Weekend cooking plans
This weekend I’m going to attempt to make ricotta cheese on my own. I’m very nervous. This could go horribly wrong with a quickness. And I could waste 6 dollars of milk, buttermilk, and half and half. And also about 2 hours of my life. Let’s keep our fingers crossed though and hope for the best. Because if I can MAKE CHEESE, the world would be a BRILLANT place. My dream is to make something so awesome and unique that my friends and family stop asking me for the recipe and just start begging me to make it for them and bring it to parties. Kind of like my Dad’s guacamole recipe. I also have a lovely cheese stuffed chicken recipe from A year in the kitchen I’m going to try.

Wake me up, before you go-go-oh wait don’t.
I woke up this morning to a headache. A headache is like the fifth worse thing to wake up to. The first being blood of any sort, second a stranger in your bed/room, third cat butt in your face, fourth the sudden urge to vomit. So needless to say, didn’t start off this day well, but at least its overcast and moody, kind of like myself today. If it was bright and sunny I’d be even more crabby, because we all know how I feel about sunshine.
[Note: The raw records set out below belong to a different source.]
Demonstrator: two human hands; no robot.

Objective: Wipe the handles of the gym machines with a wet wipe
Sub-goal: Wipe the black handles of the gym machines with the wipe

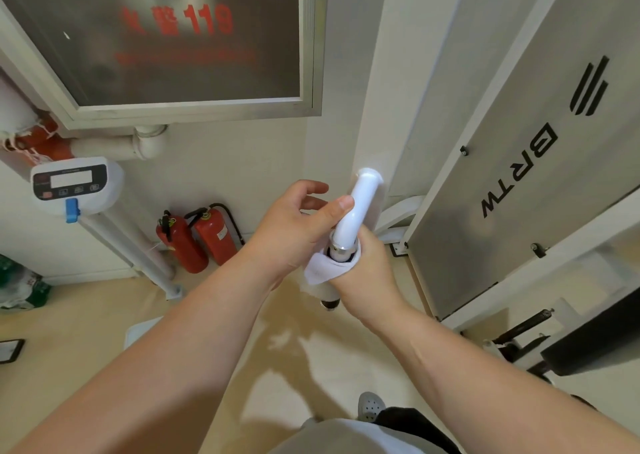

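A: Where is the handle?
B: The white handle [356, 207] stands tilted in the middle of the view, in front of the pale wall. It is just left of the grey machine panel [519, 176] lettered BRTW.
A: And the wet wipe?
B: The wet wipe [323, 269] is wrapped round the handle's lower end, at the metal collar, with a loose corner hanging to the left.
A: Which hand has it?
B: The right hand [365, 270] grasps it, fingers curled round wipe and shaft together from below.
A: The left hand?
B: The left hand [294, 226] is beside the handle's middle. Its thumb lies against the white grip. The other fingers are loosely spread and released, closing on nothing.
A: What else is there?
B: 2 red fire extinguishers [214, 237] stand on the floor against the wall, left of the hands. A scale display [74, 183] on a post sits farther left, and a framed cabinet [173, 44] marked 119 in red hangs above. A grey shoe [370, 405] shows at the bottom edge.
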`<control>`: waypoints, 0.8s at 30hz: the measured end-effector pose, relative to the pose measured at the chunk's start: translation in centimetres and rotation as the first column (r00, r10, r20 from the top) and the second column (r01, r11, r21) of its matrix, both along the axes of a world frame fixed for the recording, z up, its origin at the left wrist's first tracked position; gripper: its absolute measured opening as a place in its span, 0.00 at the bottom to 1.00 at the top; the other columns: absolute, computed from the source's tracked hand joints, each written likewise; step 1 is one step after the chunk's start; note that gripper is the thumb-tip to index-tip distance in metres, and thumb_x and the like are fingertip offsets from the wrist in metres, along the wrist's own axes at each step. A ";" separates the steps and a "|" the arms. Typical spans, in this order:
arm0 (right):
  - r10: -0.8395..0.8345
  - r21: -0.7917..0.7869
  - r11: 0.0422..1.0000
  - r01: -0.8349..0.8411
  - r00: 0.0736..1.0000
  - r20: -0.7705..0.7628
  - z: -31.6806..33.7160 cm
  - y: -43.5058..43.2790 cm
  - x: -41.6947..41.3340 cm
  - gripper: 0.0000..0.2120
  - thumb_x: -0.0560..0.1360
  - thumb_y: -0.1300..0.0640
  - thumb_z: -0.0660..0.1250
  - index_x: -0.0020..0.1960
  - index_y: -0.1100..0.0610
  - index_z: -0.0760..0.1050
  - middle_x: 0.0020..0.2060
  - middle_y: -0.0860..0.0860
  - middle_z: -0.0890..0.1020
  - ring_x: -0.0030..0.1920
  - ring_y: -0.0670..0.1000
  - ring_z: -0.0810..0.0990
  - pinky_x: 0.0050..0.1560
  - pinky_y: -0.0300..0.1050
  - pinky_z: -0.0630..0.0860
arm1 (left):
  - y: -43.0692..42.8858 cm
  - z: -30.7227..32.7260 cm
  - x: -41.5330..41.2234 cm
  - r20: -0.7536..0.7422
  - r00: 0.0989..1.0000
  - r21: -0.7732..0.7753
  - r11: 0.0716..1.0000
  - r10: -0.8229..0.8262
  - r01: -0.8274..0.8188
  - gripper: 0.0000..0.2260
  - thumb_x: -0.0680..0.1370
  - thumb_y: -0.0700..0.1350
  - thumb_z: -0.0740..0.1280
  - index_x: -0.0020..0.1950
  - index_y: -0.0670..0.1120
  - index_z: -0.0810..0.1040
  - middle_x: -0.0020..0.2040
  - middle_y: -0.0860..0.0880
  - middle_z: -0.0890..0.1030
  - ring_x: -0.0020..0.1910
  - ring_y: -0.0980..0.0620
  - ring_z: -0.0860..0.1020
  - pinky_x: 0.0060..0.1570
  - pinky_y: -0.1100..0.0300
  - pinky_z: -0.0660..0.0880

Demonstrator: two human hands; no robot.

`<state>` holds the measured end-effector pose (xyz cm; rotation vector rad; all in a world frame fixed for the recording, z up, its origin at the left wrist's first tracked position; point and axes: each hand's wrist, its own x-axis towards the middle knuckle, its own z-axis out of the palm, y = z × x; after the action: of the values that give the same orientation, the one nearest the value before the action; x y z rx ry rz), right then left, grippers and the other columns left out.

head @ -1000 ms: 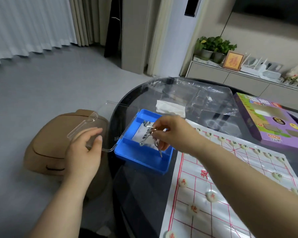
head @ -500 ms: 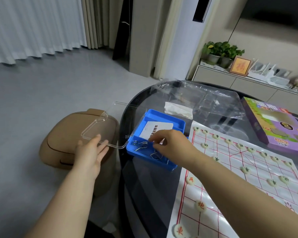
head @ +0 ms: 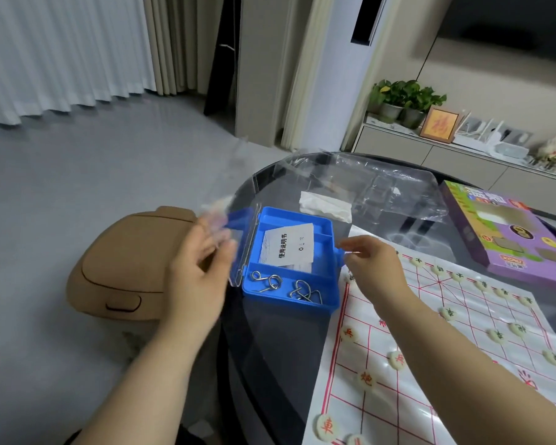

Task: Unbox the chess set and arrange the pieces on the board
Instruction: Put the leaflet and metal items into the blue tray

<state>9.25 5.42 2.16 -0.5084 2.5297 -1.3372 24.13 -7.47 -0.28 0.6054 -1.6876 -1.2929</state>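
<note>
Grey floor, pale curtains and a brown bin (head: pixel 122 268) lie beyond the left edge of the round dark bench (head: pixel 270 364). At that edge sits the blue box (head: pixel 305 301), its clear lid (head: pixel 250 242) standing up along its left wall. Inside lie a printed leaflet (head: pixel 288 248) in the far part and two wire puzzles (head: pixel 286 289) in the near one.

Your left hand (head: pixel 199 271) reaches in from the lower left with the forearm off the bench. The palm faces the lid and the fingers are raised against it. They are smeared with blur, so you cannot tell whether they grip it.

Your right hand (head: pixel 371 263) comes in from the lower right, forearm crossing the board (head: pixel 430 364). Its fingers are curled, with forefinger and thumb closed together on the small tab of the box's right wall.

Your board lies flat just right of the box, running to the bench's near edge. Round pieces (head: pixel 398 359) sit on its lines. Toward the far edge lie crumpled clear wrap (head: pixel 382 187) and a white tissue (head: pixel 325 205). A purple carton (head: pixel 511 232) rests at the right edge.
</note>
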 end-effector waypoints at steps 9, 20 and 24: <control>-0.030 -0.202 0.974 0.105 0.939 0.343 0.1 0.5 -0.6 0.12 0.75 0.73 0.54 0.47 0.63 0.74 0.43 0.56 0.77 0.40 0.53 0.78 0.42 0.42 0.78 | 2.8 -2.2 -2.5 0.478 0.869 -0.725 0.617 0.130 0.307 0.10 0.63 0.45 0.69 0.43 0.50 0.83 0.44 0.53 0.84 0.44 0.54 0.82 0.41 0.60 0.78; -0.028 -0.250 0.957 0.145 0.908 0.418 -0.5 -0.1 -1.3 0.06 0.76 0.69 0.59 0.46 0.61 0.73 0.35 0.53 0.75 0.36 0.48 0.75 0.41 0.38 0.75 | 2.7 -1.1 -3.9 0.524 0.828 -0.626 0.749 0.199 0.217 0.07 0.70 0.48 0.70 0.35 0.46 0.80 0.36 0.49 0.80 0.38 0.47 0.78 0.41 0.57 0.72; 0.006 -0.222 0.970 0.097 0.906 0.424 0.2 -1.1 -1.2 0.08 0.77 0.67 0.56 0.50 0.61 0.73 0.42 0.56 0.77 0.44 0.55 0.79 0.43 0.41 0.77 | 1.4 -1.0 -4.2 0.680 0.727 -0.245 0.964 0.097 0.100 0.31 0.71 0.53 0.69 0.70 0.46 0.62 0.72 0.47 0.59 0.69 0.46 0.61 0.66 0.54 0.60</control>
<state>8.02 4.37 2.36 -0.1708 2.0528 -1.5818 19.92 -6.05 -1.27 1.0039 -2.4216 -0.8402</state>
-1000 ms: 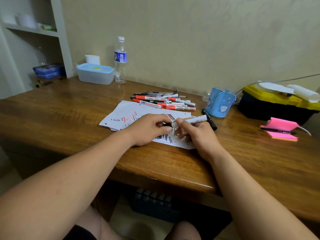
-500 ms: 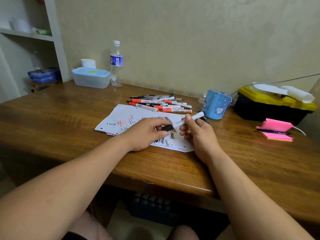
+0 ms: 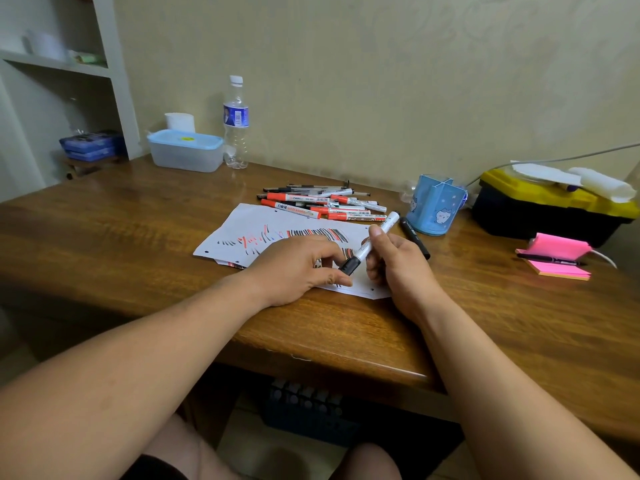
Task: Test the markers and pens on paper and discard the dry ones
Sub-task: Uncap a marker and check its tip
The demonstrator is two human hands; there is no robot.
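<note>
1 white marker [image 3: 362, 253] with a black cap was held tilted above the scribbled paper [image 3: 242, 230], its capped end low and pointing left. The thumb and curled fingers of the right hand [image 3: 398, 265] pinched its barrel. The left hand [image 3: 294, 268] rested on the paper with its fingers loosely curled near the capped end; whether they touched the cap could not be told. Just beyond the paper lay a pile of red and black markers and pens [image 3: 322, 204], and 1 black marker [image 3: 414, 237] lay beside the right hand, near a blue pen holder [image 3: 434, 209]. Farther right on the wooden table [image 3: 138, 220] sat a pink notepad [image 3: 557, 245] and a black-and-yellow toolbox [image 3: 547, 216].
</note>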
Raindrops on roses and whiskers on kittens
Speaking of overcast days, you know what my favorite thing in the world is? Curling up under a duvet on the couch, with a really good book, and a cuddly kitten or two, and reading three sentences of the book and falling asleep-this is the best thing ever. This scenario can also have cuddly kittens substituted for a cuddly husband and the book substituted for a boring football game.

A conversation between Mr. and Mrs. Hellbusch:

Me: So I was reading this stuff today about circumcision-
Husband: -oh great.
Me: Let me finish-so anyway apparently some women don’t get their baby boys circumcised because there is this big movement because it’s really unhealthy or something I don’t know.
Husband: We are getting our son circumcised-end of discussion.
Me: Well why? I mean, I don’t care about our kids foreskin one way or another, I just want to know why you are so adamant about it.
Husband: Because that’s the kid that gets picked on in school, the kid with the weird wanger. He goes to the pool and we all made fun of him. (Continues long story about the boy he knew his whole life that had hippie parents and was uncircumcised and how horrible his life was with foreskin.)
Me: You looked at boys wangers at the pool and pointed and laughed?
Husband: Well when you are a kid, you look, you know, at the pool.
Me: Uh no, I wasn’t allowed to look at boys wangers at the pool. What pool did YOU go to? Let’s not send our kids there.
Husband: *exasperated sigh* No, no circumcision.
Me: Oh I don’t even care about that anymore, I’m worried about my boy looking at other boys wangers now…
Husband:…*crashes truck into tree*

Hope you all have a great Hump Day! We are almost there-hold on people!
Love, (anything that involves a duvet)
Carrie

Tuesday, March 17, 2009

VINDICATION!

HAHAHA!
I'm not the ONLY person in the world who has questioned handwashing in the bathrooms.
Here is an excerpt from a blog I frequently stalk and am reading back entries off (Its a great one, she's been blogging for like 10 years)
From Mimi Smartypants:

"BLASPHEMER!
This could very well get me kicked out of Diaryland, or at least ensure that no one wants to sit with me at lunch anymore, but yesterday I started to wonder why we wash our hands after going to the bathroom. I do it, you do it, most people do it, because our parents raised us right. But how is modern toileting any dirtier than any other activity? You don't touch anything in there other than toilet paper and flush-handle.* Now, it is undoubtedly a good idea to wash one's hands several times during the day, so even if we rip away the veil of social etiquette and expose post-elimination handwashing for the farce that it is, I have no plans to discontinue the practice. I just want us all to take a step back and mentally challenge the handwashing paradigm. Unless you routinely splash about in the bowl or pee on your fingers, I don't understand it.
*(Well, girls don't. Men, do you have to handle the johnson in order to pee? I am not familiar with Male Pee Procedures. But even if you do, presumably your schlong is not encrusted with microbes and filth.) "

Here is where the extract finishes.